Pandemonium has kicked in; people are running now. The atmosphere is dark as a blind man’s eyesight. The wind is fierce now, howling even. I hear a crunching noise—like shattering glass. As I help Adeola up, I peek into the dark horizon—or what I can make out of it. It is a horrid sight. The lightning is gone, but in its place is an incoming transparent solidifying mass. It takes me two seconds to realize that it is ice.

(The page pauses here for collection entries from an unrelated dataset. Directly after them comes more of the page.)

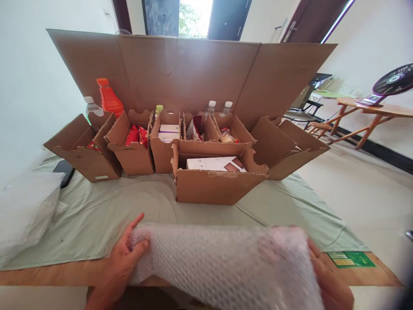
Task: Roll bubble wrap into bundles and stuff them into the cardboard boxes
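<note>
In front of you stood the counter [69,272], with a wooden edge and a pale green cloth [97,215] spread over it. On your left there was a plain white wall [26,69]. Straight ahead, daylight came very bright through an opening [203,17] between two dark panels [161,17], and some green leaves [186,17] were visible outside. To your right you had a dark brown door [318,19] with a metal handle [292,29], and another white wall [364,51], with black skirting [390,155] at its foot. Near this wall, a wooden table [396,111] carried a dark fan [394,79]; a low wooden stool [320,125] was close by. The floor [355,185] was pale.
</note>
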Demonstrator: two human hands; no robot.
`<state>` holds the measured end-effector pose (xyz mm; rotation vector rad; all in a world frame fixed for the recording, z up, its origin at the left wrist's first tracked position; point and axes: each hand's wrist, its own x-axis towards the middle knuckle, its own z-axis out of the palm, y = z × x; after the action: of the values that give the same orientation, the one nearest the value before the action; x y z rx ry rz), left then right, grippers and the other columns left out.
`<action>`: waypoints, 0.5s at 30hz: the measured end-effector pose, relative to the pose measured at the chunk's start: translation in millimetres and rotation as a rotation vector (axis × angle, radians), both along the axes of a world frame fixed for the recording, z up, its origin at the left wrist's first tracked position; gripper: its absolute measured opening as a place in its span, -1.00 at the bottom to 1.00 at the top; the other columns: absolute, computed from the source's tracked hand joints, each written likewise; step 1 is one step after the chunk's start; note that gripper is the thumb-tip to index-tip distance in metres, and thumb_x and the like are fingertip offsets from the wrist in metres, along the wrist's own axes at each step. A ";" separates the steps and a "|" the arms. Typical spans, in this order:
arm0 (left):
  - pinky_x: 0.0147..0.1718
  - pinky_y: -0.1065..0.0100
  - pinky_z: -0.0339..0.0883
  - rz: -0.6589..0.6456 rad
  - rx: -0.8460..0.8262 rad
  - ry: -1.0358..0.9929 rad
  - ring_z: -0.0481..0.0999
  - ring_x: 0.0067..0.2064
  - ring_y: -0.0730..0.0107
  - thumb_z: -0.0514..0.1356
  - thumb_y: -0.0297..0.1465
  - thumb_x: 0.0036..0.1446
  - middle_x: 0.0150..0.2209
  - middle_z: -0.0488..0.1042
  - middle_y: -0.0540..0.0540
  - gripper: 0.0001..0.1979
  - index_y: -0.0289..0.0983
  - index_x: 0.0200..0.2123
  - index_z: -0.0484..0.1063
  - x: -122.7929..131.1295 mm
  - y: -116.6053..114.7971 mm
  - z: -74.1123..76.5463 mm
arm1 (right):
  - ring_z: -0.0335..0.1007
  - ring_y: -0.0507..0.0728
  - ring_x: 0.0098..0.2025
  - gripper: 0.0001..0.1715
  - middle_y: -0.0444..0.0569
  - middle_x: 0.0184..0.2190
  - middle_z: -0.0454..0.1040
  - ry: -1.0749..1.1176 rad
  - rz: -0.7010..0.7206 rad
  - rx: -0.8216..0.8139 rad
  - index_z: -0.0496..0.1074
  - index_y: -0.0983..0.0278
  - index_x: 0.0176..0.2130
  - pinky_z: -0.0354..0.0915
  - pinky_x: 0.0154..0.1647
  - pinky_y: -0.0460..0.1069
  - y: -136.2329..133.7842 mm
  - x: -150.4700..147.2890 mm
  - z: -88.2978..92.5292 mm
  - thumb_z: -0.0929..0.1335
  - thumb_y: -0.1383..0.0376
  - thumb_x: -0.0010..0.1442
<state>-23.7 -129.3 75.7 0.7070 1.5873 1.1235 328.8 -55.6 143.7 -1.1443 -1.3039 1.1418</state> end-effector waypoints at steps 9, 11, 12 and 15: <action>-0.29 0.13 0.45 -0.041 0.156 0.806 0.52 -0.33 0.17 0.19 -0.02 0.12 -0.24 0.54 -0.11 -0.22 -0.35 0.30 0.26 -20.5 22.9 -7.0 | 0.44 0.23 -0.40 -0.57 0.00 -0.43 0.54 -0.604 -0.173 0.024 0.52 0.22 -0.31 0.34 -0.39 0.08 56.8 33.4 -39.0 0.40 -0.08 0.09; -0.27 0.10 0.47 0.023 0.256 0.939 0.54 -0.20 0.09 0.14 -0.05 0.20 -0.06 0.51 -0.24 -0.26 -0.35 0.32 0.21 -16.4 25.6 -8.5 | 0.50 0.27 -0.34 -0.56 0.05 -0.33 0.59 -0.696 -0.275 0.101 0.52 0.23 -0.21 0.38 -0.37 0.11 56.6 33.7 -38.0 0.37 -0.05 0.12; -0.24 0.08 0.49 0.044 0.314 1.000 0.53 -0.11 0.05 0.12 -0.08 0.24 0.01 0.48 -0.28 -0.32 -0.33 0.31 0.22 -14.5 26.4 -8.5 | 0.52 0.27 -0.30 -0.57 0.06 -0.28 0.60 -0.719 -0.310 0.158 0.52 0.22 -0.16 0.40 -0.34 0.12 55.5 31.7 -31.6 0.35 -0.03 0.17; -0.04 -0.01 0.46 0.014 0.527 1.157 0.48 0.07 -0.02 0.11 -0.22 0.31 0.08 0.46 -0.32 -0.55 -0.27 0.20 0.36 -7.5 29.0 -10.3 | 0.54 0.24 -0.16 -0.72 0.02 -0.13 0.60 -0.734 -0.297 0.401 0.52 0.15 -0.10 0.44 -0.12 0.14 54.5 14.0 7.9 0.35 0.07 0.29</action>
<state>-31.2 -100.3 65.4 1.9420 2.2089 1.2177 342.9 -1.2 151.6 -1.4395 -1.7305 0.2036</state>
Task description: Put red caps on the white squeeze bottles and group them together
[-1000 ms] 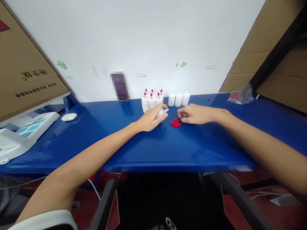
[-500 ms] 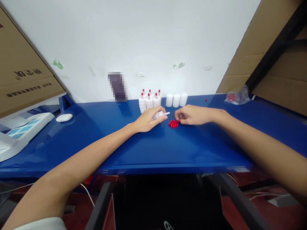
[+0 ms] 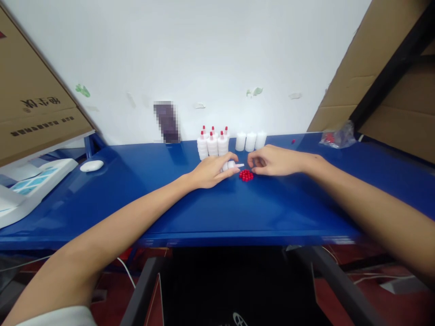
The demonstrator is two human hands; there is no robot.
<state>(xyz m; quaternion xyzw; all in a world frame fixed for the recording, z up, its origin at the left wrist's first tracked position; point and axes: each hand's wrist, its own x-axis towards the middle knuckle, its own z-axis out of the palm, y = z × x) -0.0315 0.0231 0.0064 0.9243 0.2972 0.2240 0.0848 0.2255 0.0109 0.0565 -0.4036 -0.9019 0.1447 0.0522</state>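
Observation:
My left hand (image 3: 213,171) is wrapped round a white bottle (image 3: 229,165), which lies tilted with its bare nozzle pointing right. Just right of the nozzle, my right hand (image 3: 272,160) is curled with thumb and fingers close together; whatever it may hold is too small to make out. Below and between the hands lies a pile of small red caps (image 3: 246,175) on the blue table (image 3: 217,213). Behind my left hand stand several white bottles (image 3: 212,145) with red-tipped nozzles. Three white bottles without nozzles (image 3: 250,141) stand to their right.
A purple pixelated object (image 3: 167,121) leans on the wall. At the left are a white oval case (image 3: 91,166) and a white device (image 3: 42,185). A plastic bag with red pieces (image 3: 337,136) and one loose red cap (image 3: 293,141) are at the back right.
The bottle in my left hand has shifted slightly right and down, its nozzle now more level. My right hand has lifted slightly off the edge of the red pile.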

The city is beginning to freeze!
We will not make it!
“I love you!” Adeola cries suddenly, and I turn away from the cold demon looming on us, and look at her. She is crying; her eyes, those cocoa-hue eyes are misty with tears. Her hair is blowing wildly across her forehead. She looks terrified, but she has never been more beautiful. Her lips tremble. “I love you so much, Darius, I will always love you. Do you love me?”
Tears fall from my eyes. The crunching noise is getting louder; people are still screaming, running in different directions. Abandoned fly-cars and bikes float in the whistling wind. The city is worse than it had ever been in years. I slowly take Adeola’s hands and hold them to my chest. I kiss them, and she sobs. I look at her, my vision blurs with liquid.
“I will never stop loving you,” I say with spirit.
She blinks and her tears fall in torrents. “I-I can’t run. My knee…”
I kiss her forehead. “We don’t have to.” I say calmly. Then I engulf her in my arms and she grips me tight, burying her head in my chest. The crunching noise is a feet away from the bridge now. I smile again, place my forehead on the crown of Adeola’s head, and slowly shut my eyes.
At least this time, we will never be apart.